## TASK DESCRIPTION
Below is a listing. Quote from it, exactly, the lines from the one containing "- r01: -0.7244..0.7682" down to the one containing "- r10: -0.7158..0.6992", both ends included, and nothing else.

## GIVEN DATA
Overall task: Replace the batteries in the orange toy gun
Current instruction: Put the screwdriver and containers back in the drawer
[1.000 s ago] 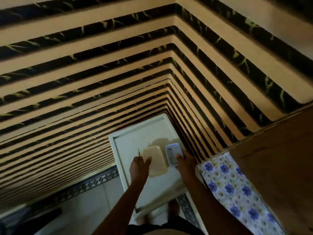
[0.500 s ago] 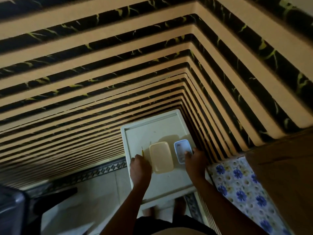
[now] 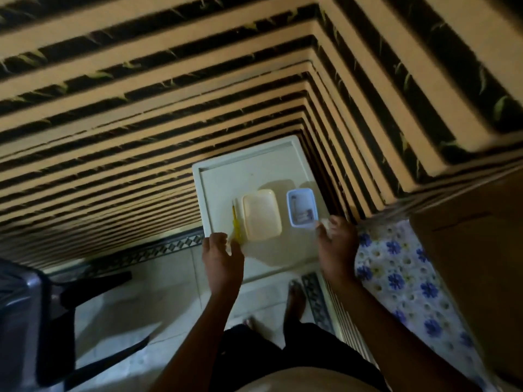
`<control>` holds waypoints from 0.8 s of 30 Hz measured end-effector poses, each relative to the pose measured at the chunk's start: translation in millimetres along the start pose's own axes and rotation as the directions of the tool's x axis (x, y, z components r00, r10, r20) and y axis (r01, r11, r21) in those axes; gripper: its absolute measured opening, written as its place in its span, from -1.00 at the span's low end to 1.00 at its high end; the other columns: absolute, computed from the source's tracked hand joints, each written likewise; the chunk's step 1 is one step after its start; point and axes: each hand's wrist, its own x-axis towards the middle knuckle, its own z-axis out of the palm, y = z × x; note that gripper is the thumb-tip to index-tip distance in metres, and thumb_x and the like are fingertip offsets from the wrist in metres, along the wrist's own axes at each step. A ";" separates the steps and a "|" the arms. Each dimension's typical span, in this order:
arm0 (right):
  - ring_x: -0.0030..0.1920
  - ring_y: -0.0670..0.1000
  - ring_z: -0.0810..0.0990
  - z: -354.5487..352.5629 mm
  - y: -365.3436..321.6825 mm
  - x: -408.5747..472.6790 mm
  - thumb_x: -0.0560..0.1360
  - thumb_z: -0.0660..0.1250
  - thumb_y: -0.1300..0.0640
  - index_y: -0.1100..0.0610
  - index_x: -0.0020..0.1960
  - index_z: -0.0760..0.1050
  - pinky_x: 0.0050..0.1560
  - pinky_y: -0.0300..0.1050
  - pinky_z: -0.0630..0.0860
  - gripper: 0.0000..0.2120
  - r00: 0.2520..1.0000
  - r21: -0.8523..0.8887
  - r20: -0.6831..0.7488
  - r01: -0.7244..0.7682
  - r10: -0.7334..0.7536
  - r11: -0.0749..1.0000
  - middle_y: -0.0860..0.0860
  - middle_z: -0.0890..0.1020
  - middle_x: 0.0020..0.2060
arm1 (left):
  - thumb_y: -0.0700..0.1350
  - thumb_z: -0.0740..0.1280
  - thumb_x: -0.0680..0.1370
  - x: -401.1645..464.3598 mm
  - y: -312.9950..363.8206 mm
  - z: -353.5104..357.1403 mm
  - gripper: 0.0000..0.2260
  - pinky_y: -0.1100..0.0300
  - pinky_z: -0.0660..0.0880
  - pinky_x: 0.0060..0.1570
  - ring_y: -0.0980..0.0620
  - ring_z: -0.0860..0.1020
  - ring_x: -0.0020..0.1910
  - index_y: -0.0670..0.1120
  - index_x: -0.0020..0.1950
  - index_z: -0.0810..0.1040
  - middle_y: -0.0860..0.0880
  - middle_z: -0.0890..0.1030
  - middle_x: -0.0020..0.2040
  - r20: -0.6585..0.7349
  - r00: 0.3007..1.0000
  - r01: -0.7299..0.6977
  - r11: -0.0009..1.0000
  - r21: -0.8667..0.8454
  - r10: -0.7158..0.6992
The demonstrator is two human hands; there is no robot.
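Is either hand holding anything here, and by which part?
Left hand holds nothing; the yellow tool lies beside it. Right hand pinches something small and pale, unidentifiable.

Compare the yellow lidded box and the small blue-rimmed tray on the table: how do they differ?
The yellow lidded box is larger, pale yellow and closed, so its contents are hidden. The small blue-rimmed tray is smaller, white with a blue rim, and open, with small dark items lying inside. The tray sits to the box's right, nearer the right hand. Both are rounded rectangles resting flat on the white table.
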 end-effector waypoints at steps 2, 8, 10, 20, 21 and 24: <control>0.01 0.16 0.62 -7.0 12.3 -27.3 0.56 0.45 0.18 0.26 0.10 0.58 0.02 0.00 0.59 -0.82 0.997 0.037 -0.042 0.062 -0.060 0.997 0.20 0.62 0.00 | -0.25 0.43 0.59 -29.4 -16.4 -6.4 -0.83 0.12 0.45 0.01 -0.10 0.54 0.04 -0.23 0.16 0.57 -0.16 0.57 0.11 0.038 0.991 -0.128 0.991 0.031 0.127; -0.13 0.14 0.56 -13.0 54.2 -115.2 0.55 0.37 0.13 0.23 -0.10 0.54 -0.10 -0.18 0.35 -0.84 0.996 -0.040 0.011 0.089 -0.089 0.995 0.10 0.56 -0.17 | -0.23 0.44 0.60 -73.0 -82.5 -12.4 -0.54 -0.17 0.44 0.48 -0.26 0.46 0.51 -0.27 0.49 0.49 -0.23 0.50 0.51 0.280 0.844 -0.503 0.856 0.122 0.456; -0.09 0.18 0.60 -5.1 70.0 -136.7 0.55 0.42 0.20 0.27 -0.04 0.59 -0.07 -0.17 0.37 -0.89 0.992 -0.112 0.119 0.046 -0.032 0.993 0.16 0.60 -0.13 | -0.17 0.43 0.63 -71.4 -93.2 -14.5 -0.56 -0.20 0.43 0.49 -0.24 0.41 0.56 -0.26 0.50 0.50 -0.22 0.46 0.56 0.309 0.813 -0.549 0.827 0.121 0.494; 0.50 0.16 0.37 80.6 137.9 -141.5 0.63 0.28 0.15 0.19 0.57 0.31 0.43 0.09 0.44 -0.48 0.740 -0.414 0.668 0.455 -0.076 0.788 0.15 0.43 0.50 | -0.08 0.39 0.67 -69.3 -111.7 -10.2 -0.58 -0.12 0.40 0.53 -0.12 0.40 0.58 -0.18 0.51 0.52 -0.13 0.44 0.58 0.252 0.787 -0.606 0.782 0.144 0.564; 0.48 0.16 0.39 89.8 142.7 -137.8 0.61 0.28 0.15 0.19 0.57 0.30 0.40 0.10 0.46 -0.46 0.736 -0.439 0.674 0.472 -0.067 0.764 0.15 0.44 0.47 | -0.09 0.40 0.66 -70.6 -111.1 -9.5 -0.58 -0.11 0.40 0.53 -0.12 0.40 0.58 -0.17 0.50 0.53 -0.12 0.45 0.58 0.246 0.794 -0.596 0.792 0.135 0.556; 0.47 0.19 0.39 111.8 154.0 -129.7 0.57 0.31 0.18 0.19 0.54 0.30 0.37 0.20 0.47 -0.44 0.708 -0.496 0.706 0.512 -0.018 0.701 0.17 0.46 0.43 | -0.11 0.42 0.65 -73.2 -108.0 -7.6 -0.59 -0.13 0.42 0.51 -0.12 0.41 0.57 -0.18 0.49 0.54 -0.11 0.46 0.57 0.222 0.820 -0.563 0.813 0.147 0.527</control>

## ANSWER TO THE EXERCISE
  - r01: -0.7244..0.7682
  - r10: -0.7334..0.7536
  - r11: -0.0749..1.0000
  - middle_y: -0.0860..0.0860
  - middle_z: -0.0890..0.1020
  - middle_x: 0.0020..0.2060
arm1 (left):
  - thumb_y: -0.0700..0.1350
  - thumb_z: -0.0740..0.1280
  - thumb_x: -0.0680..0.1370
  - x: -401.1645..464.3598 mm
  - y: -312.9950..363.8206 mm
  - z: -353.5104..357.1403 mm
  - gripper: 0.0000..0.2260
  - pinky_y: -0.1100..0.0300
  - pinky_z: -0.0660..0.0880
  - pinky_x: 0.0060..0.1570
  - ring_y: -0.0980..0.0620
  - ring_z: -0.0860..0.1020
  - ring_x: -0.0020..0.1910
  - index_y: -0.0670..0.1120
  - index_x: -0.0020..0.1950
  - index_z: -0.0810..0.1040
  - middle_y: -0.0860..0.0880
  - middle_z: -0.0890..0.1030
  - middle_x: -0.0020..0.2040
  - r20: -0.6585..0.7349
  - r00: 0.3007..1.0000
  - r01: -0.7299..0.6977
  - r11: -0.0009..1.0000
  - r21: -0.8667..0.8454
  - r10: -0.7158..0.6992

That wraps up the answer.